TASK TO CARRY OUT >>
The records below must be retyped exactly.
BEGIN
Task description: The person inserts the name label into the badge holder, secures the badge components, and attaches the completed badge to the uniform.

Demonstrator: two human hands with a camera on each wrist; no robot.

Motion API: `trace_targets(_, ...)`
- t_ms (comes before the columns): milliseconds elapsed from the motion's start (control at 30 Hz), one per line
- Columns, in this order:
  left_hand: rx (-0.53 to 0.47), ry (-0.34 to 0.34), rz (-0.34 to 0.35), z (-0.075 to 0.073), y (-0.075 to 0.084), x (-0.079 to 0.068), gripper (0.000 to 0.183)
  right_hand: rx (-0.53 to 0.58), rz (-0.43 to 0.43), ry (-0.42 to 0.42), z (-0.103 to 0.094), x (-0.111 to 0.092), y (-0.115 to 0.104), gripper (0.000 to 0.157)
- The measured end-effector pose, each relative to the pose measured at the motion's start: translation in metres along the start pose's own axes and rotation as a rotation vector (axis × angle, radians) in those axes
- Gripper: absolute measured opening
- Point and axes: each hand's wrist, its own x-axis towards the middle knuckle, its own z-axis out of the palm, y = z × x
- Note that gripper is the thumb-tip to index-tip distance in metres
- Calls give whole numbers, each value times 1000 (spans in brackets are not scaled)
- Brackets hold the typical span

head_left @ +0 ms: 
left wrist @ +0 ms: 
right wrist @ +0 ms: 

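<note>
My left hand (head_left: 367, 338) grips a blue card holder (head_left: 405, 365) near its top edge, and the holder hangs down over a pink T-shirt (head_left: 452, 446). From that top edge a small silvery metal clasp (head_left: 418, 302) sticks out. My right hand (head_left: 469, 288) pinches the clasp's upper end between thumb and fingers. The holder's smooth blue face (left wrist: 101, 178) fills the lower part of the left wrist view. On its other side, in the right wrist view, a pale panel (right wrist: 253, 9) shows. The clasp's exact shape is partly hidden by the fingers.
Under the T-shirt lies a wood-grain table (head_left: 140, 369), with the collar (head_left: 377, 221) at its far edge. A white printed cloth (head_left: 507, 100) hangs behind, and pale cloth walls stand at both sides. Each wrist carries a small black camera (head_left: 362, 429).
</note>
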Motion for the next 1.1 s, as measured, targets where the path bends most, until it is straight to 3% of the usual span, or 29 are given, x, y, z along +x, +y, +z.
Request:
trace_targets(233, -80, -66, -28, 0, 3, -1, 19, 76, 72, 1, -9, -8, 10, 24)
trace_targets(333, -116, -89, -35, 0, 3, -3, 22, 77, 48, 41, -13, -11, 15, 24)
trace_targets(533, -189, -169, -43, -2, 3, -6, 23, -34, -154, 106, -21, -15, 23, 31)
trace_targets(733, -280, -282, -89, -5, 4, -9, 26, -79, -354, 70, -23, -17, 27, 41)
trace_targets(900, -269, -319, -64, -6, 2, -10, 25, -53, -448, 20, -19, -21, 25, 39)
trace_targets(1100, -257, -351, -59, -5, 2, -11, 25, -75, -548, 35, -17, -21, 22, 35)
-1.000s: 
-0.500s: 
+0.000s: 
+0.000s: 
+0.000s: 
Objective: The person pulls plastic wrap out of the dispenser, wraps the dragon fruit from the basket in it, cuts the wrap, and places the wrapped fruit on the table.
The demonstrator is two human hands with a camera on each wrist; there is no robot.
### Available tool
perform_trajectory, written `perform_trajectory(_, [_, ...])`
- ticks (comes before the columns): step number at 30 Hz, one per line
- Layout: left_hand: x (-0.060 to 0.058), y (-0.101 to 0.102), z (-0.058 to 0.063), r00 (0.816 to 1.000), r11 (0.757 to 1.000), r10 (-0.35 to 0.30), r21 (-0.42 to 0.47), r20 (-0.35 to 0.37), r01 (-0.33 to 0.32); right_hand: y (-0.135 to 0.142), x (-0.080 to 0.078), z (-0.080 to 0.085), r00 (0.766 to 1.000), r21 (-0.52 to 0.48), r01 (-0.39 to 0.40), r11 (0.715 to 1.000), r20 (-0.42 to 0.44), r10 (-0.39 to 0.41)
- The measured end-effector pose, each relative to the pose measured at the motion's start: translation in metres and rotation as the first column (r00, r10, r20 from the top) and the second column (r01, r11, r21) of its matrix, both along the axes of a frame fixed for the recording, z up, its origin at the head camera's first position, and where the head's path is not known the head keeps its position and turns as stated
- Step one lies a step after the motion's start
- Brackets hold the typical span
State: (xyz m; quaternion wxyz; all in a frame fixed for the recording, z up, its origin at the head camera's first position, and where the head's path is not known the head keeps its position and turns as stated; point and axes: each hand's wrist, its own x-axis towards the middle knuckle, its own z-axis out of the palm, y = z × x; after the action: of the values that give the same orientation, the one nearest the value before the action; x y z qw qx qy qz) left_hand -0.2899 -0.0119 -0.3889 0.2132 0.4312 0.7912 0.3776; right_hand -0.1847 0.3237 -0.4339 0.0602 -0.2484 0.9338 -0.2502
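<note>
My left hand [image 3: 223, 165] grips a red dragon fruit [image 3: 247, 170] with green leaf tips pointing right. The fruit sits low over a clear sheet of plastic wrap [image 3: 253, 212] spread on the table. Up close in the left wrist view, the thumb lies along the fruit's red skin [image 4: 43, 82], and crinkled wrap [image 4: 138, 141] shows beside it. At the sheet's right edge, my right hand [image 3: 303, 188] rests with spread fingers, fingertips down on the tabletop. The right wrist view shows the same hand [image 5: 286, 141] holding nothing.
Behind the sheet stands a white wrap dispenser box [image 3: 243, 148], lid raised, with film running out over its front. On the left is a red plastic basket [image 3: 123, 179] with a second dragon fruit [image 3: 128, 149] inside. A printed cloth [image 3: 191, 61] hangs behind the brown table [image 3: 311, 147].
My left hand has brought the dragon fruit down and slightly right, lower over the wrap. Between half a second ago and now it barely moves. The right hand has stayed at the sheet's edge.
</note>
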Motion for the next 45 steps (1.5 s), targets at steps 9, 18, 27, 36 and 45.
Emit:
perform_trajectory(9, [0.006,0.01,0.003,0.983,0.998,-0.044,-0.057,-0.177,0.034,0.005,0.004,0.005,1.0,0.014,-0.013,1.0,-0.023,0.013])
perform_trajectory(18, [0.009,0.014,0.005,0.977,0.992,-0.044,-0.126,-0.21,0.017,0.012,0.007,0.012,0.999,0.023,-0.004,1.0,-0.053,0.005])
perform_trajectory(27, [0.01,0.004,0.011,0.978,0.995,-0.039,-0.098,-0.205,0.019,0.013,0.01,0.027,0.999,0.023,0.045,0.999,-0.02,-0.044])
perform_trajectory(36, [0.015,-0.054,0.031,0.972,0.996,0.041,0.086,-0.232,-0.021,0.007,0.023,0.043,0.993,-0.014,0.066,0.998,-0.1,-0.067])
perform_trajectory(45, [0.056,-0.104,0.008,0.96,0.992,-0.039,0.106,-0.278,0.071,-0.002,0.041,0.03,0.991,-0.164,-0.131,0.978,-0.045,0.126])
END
RESULT OF THIS EXERCISE >>
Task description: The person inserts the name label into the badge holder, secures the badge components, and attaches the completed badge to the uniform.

Demonstrator: two human hands with a camera on each wrist; no robot.

Motion API: `trace_targets(_, ...)`
- t_ms (comes before the columns): milliseconds elapsed from the motion's start (control at 30 Hz), one per line
- Columns, in this order:
  left_hand: rx (-0.53 to 0.47), ry (-0.34 to 0.34), rz (-0.34 to 0.35), z (-0.075 to 0.073), y (-0.075 to 0.084), x (-0.079 to 0.068), gripper (0.000 to 0.183)
  right_hand: rx (-0.53 to 0.58), rz (-0.43 to 0.43), ry (-0.42 to 0.42), z (-0.103 to 0.094), x (-0.111 to 0.092), y (-0.115 to 0.104), gripper (0.000 to 0.157)
- The measured end-effector pose, each relative to the pose measured at the motion's start: translation in metres along the start pose's own axes and rotation as a rotation vector (axis × angle, radians) in those axes
- Gripper: absolute measured opening
- Point and axes: each hand's wrist, its own x-axis towards the middle knuckle, its own z-axis out of the palm, y = z × x
- Note that gripper is the thumb-tip to index-tip distance in metres
- Calls give whole numbers, each value times 1000 (spans in brackets are not scaled)
- Brackets hold the typical span

head_left @ +0 ms: 
left wrist @ +0 ms: 
right wrist @ +0 ms: 

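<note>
My left hand (head_left: 367, 338) grips a blue card holder (head_left: 405, 365) near its top edge, and the holder hangs down over a pink T-shirt (head_left: 452, 446). From that top edge a small silvery metal clasp (head_left: 418, 302) sticks out. My right hand (head_left: 469, 288) pinches the clasp's upper end between thumb and fingers. The holder's smooth blue face (left wrist: 101, 178) fills the lower part of the left wrist view. On its other side, in the right wrist view, a pale panel (right wrist: 253, 9) shows. The clasp's exact shape is partly hidden by the fingers.
Under the T-shirt lies a wood-grain table (head_left: 140, 369), with the collar (head_left: 377, 221) at its far edge. A white printed cloth (head_left: 507, 100) hangs behind, and pale cloth walls stand at both sides. Each wrist carries a small black camera (head_left: 362, 429).
</note>
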Motion for the next 1.1 s, as measured, targets where the path bends most, until it is straight to 3% of the usual span, or 29 are given, x, y, z along +x, +y, +z.
Request:
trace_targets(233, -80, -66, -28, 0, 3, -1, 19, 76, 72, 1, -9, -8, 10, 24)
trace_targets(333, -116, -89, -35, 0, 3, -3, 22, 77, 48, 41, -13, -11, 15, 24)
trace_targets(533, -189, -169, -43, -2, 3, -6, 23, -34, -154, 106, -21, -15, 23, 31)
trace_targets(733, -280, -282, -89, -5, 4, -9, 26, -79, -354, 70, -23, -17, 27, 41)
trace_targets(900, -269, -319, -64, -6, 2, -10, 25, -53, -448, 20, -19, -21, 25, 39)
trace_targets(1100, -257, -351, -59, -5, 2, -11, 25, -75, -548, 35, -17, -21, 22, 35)
-1.000s: 
-0.500s: 
+0.000s: 
+0.000s: 
+0.000s: 
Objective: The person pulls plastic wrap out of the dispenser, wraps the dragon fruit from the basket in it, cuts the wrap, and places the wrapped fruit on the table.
The demonstrator is two human hands with a camera on each wrist; there is no robot.
### Available tool
perform_trajectory, written `perform_trajectory(_, [_, ...])`
- ticks (comes before the columns): step number at 30 Hz, one per line
- Layout: left_hand: x (-0.060 to 0.058), y (-0.101 to 0.102), z (-0.058 to 0.063), r00 (0.816 to 1.000), r11 (0.757 to 1.000), r10 (-0.35 to 0.30), r21 (-0.42 to 0.47), r20 (-0.35 to 0.37), r01 (-0.33 to 0.32); right_hand: y (-0.135 to 0.142), x (-0.080 to 0.078), z (-0.080 to 0.085), r00 (0.766 to 1.000), r21 (-0.52 to 0.48), r01 (-0.39 to 0.40), r11 (0.715 to 1.000), r20 (-0.42 to 0.44), r10 (-0.39 to 0.41)
- The measured end-effector pose, each relative to the pose measured at the motion's start: translation in metres and rotation as the first column (r00, r10, r20 from the top) and the second column (r01, r11, r21) of its matrix, both along the axes of a frame fixed for the recording, z up, its origin at the head camera's first position, and where the head's path is not known the head keeps its position and turns as stated
- Step one lies a step after the motion's start
- Brackets hold the typical span
State: (xyz m; quaternion wxyz; all in a frame fixed for the recording, z up, its origin at the head camera's first position, and where the head's path is not known the head keeps its position and turns as stated; point and axes: each hand's wrist, its own x-axis towards the middle knuckle, its own z-axis out of the palm, y = z × x; after the action: of the values that give the same orientation, the one nearest the value before the action; x y z qw qx qy qz) left_hand -0.2899 -0.0119 -0.3889 0.2132 0.4312 0.7912 0.3776; right_hand -0.1847 0.3237 -0.4339 0.0602 -0.2484 0.9338 -0.2502
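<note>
My left hand [image 3: 223, 165] grips a red dragon fruit [image 3: 247, 170] with green leaf tips pointing right. The fruit sits low over a clear sheet of plastic wrap [image 3: 253, 212] spread on the table. Up close in the left wrist view, the thumb lies along the fruit's red skin [image 4: 43, 82], and crinkled wrap [image 4: 138, 141] shows beside it. At the sheet's right edge, my right hand [image 3: 303, 188] rests with spread fingers, fingertips down on the tabletop. The right wrist view shows the same hand [image 5: 286, 141] holding nothing.
Behind the sheet stands a white wrap dispenser box [image 3: 243, 148], lid raised, with film running out over its front. On the left is a red plastic basket [image 3: 123, 179] with a second dragon fruit [image 3: 128, 149] inside. A printed cloth [image 3: 191, 61] hangs behind the brown table [image 3: 311, 147].
My left hand has brought the dragon fruit down and slightly right, lower over the wrap. Between half a second ago and now it barely moves. The right hand has stayed at the sheet's edge.
</note>
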Motion for the next 45 steps (1.5 s), targets at steps 9, 18, 27, 36 and 45.
Emit:
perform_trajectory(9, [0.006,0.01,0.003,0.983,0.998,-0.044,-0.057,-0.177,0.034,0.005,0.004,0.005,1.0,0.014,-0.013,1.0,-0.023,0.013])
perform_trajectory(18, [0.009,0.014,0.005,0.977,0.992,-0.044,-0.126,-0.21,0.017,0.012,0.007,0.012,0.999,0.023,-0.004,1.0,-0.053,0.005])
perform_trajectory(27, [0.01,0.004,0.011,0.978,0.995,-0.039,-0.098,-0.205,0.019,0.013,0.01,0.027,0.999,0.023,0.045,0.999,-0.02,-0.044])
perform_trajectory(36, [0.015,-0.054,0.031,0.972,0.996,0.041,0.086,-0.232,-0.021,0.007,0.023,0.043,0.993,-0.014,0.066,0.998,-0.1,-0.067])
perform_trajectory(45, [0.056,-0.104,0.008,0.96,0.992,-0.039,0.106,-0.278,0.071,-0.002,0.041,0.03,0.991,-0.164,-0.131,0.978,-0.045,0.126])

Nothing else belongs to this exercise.